The thing to do now is step on the accelerator and turn to the left
(laughter and applause).

In second place, I would like to thank President Fidel Castro for being here today. When I was young and following
the news of his marches with Che and Camilo through the Sierra Maestra, I never imagined that one day he would be here in
homage to the post I am assuming. I thank President Fidel very much, and I want to say that the symbolism of his presence here
is less that of a man who constructed socialism than that of a man teaching us that volition can set history in motion
(applause).

And this is our task in the Ministry of Education: To set Education in motion, no matter what its financial limitations,
its legal difficulties, and its impediments of all types. We have to follow the example set by those
companheiros in the Sierra Maestra, not in their method, not in their social objectives, but by seeking a Brazilian way. But we must confidently
follow the belief that history is made through the volition of men and those who lead them.

I want to make reference, of course, to those who helped me in my education. I have not yet seen two people whom I
learned would be here: symbolizing a previous generation, my uncle Queiroz, who came down from Recife; and one of my
teachers from elementary school, Brother Afonso
(applause).

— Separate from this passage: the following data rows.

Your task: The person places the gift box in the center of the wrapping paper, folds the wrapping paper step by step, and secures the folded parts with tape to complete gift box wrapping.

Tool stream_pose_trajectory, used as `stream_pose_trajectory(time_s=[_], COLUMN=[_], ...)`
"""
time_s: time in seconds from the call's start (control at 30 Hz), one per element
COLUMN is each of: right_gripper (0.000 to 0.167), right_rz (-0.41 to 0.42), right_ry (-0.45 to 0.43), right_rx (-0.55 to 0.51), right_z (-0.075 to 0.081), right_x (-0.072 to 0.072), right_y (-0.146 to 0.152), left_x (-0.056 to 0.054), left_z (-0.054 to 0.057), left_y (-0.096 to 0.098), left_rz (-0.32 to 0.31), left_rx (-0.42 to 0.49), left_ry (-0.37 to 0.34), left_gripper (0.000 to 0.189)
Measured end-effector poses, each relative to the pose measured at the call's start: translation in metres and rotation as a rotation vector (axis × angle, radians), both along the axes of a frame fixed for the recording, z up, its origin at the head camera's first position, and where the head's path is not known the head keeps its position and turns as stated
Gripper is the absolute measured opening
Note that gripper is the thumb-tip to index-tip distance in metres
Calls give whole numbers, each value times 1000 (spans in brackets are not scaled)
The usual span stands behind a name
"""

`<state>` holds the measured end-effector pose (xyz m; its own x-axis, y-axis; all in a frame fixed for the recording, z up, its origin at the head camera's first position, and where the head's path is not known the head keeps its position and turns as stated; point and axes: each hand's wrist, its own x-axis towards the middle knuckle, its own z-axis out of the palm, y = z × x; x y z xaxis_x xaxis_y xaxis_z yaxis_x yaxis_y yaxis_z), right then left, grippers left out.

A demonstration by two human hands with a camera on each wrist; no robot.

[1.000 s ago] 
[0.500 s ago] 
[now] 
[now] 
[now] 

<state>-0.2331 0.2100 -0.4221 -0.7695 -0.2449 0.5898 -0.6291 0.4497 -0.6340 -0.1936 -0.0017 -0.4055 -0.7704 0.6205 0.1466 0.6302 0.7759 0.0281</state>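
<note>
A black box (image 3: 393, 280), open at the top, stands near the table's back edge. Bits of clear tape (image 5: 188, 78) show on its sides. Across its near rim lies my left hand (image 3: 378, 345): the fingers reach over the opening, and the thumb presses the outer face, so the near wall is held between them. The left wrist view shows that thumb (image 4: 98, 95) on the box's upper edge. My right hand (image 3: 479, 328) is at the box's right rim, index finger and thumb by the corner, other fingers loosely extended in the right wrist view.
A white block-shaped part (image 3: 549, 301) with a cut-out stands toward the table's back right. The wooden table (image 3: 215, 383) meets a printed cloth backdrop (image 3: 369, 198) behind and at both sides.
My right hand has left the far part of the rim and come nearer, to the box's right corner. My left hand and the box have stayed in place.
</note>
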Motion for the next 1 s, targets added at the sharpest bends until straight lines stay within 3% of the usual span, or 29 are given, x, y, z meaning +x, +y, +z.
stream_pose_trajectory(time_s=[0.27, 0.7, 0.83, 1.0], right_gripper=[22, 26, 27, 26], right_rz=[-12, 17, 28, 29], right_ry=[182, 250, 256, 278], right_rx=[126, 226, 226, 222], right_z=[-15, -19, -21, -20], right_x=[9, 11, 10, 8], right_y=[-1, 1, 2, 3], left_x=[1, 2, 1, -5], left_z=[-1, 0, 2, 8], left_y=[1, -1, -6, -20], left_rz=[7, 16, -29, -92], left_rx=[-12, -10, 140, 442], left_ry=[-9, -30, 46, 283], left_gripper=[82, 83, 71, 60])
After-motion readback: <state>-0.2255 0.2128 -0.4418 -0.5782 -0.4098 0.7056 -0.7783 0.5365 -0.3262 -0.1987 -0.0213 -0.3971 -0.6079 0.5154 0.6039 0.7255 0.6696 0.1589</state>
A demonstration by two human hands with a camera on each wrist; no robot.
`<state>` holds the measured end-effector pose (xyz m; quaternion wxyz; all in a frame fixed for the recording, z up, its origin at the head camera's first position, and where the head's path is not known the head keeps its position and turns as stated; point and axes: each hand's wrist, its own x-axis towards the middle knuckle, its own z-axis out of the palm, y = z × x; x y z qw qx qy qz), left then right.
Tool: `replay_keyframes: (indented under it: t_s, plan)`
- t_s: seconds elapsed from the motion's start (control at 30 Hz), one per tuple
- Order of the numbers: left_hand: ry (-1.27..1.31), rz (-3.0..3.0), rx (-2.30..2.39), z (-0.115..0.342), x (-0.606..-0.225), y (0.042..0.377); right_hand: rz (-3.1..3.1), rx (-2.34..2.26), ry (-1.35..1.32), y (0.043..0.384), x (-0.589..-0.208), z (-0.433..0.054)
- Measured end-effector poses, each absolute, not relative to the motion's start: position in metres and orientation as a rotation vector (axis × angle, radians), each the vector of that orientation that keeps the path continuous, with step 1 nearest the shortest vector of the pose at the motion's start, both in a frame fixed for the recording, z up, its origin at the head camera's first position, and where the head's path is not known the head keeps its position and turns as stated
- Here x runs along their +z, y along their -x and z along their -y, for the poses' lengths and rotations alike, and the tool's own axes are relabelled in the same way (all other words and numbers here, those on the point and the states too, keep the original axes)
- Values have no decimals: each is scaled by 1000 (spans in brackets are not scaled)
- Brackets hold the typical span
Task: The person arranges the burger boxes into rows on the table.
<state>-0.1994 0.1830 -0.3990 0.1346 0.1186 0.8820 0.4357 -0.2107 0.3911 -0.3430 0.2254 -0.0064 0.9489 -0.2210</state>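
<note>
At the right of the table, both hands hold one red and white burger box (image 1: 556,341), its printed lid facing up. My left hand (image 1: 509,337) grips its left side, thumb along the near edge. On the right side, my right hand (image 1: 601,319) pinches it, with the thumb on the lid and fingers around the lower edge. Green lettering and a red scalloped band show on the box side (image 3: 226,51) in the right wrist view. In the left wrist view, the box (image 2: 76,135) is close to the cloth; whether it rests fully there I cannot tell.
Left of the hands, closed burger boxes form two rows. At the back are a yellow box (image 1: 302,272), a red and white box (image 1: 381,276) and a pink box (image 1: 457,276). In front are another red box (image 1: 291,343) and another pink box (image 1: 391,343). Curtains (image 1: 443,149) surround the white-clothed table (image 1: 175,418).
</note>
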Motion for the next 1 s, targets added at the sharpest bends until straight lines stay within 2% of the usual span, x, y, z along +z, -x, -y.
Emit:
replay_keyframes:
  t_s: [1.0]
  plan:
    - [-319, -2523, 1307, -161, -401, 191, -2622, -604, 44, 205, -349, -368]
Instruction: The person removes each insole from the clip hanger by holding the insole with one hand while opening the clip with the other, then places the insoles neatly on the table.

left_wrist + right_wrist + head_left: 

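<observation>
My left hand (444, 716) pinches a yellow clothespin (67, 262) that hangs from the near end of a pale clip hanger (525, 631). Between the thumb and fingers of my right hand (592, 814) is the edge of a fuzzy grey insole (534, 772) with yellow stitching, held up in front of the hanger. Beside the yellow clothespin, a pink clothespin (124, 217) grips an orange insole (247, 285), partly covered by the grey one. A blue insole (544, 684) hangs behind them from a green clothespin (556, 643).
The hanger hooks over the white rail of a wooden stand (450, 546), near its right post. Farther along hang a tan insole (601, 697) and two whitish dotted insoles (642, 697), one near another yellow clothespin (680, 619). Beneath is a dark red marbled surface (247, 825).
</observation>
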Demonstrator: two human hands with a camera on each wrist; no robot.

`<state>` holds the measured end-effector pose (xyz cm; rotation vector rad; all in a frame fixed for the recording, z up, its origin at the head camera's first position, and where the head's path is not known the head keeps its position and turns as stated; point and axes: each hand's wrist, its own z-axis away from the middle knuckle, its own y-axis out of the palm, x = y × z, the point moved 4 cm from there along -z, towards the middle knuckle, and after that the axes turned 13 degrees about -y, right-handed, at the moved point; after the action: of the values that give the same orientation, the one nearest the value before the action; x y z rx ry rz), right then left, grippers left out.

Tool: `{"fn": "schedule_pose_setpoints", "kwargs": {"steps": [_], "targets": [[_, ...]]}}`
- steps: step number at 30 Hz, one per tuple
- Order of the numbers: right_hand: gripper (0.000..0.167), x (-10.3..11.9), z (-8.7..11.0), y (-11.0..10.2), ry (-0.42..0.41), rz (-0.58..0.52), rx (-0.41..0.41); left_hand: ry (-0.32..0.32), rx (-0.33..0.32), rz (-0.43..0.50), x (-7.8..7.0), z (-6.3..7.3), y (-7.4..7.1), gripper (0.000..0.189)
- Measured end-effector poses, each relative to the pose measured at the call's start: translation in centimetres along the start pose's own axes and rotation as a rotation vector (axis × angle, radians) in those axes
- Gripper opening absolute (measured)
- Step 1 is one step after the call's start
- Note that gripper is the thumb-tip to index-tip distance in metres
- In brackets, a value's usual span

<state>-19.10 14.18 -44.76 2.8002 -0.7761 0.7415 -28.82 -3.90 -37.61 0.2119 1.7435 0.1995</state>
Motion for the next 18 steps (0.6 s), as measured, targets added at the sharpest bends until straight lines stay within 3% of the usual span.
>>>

To see us now, you would think we were the same age, but he was
my grade-school teacher. I thank Brother Afonso very much. He lives in Taguatinga and now is here with me.

Other people who formed part of my education are my wife Gladys, our daughters Júlia and Paula, and our son-in-law
Marcelo. All the friends, the closest family members, my brother Sérgio, my sisters Wanda and Ângela, who are also here and
who also contributed to my education.

I want to make reference to a special group of friends: those who are there outside because they were not able to
enter this auditorium. I apologize to you
(applause), but at the same time I thank you for feeding my ego: nothing is better
than not having your friends all fit in the hall.

Illiteracy No More

But with all due respect to those people I’ve mentioned before, I now want to make reference to the most important
Brazilians, those to whom I am going to dedicate a great part of my time from now on: the illiterate Brazilians. I want to make
reference to those 20 million Brazilians and say that four years from now we will no longer have illiteracy in this country. This is
the challenge that I take on here (applause). I have many reasons to be here, happy, content, and thanking President Lula.
But the most important reason is the fight against illiteracy.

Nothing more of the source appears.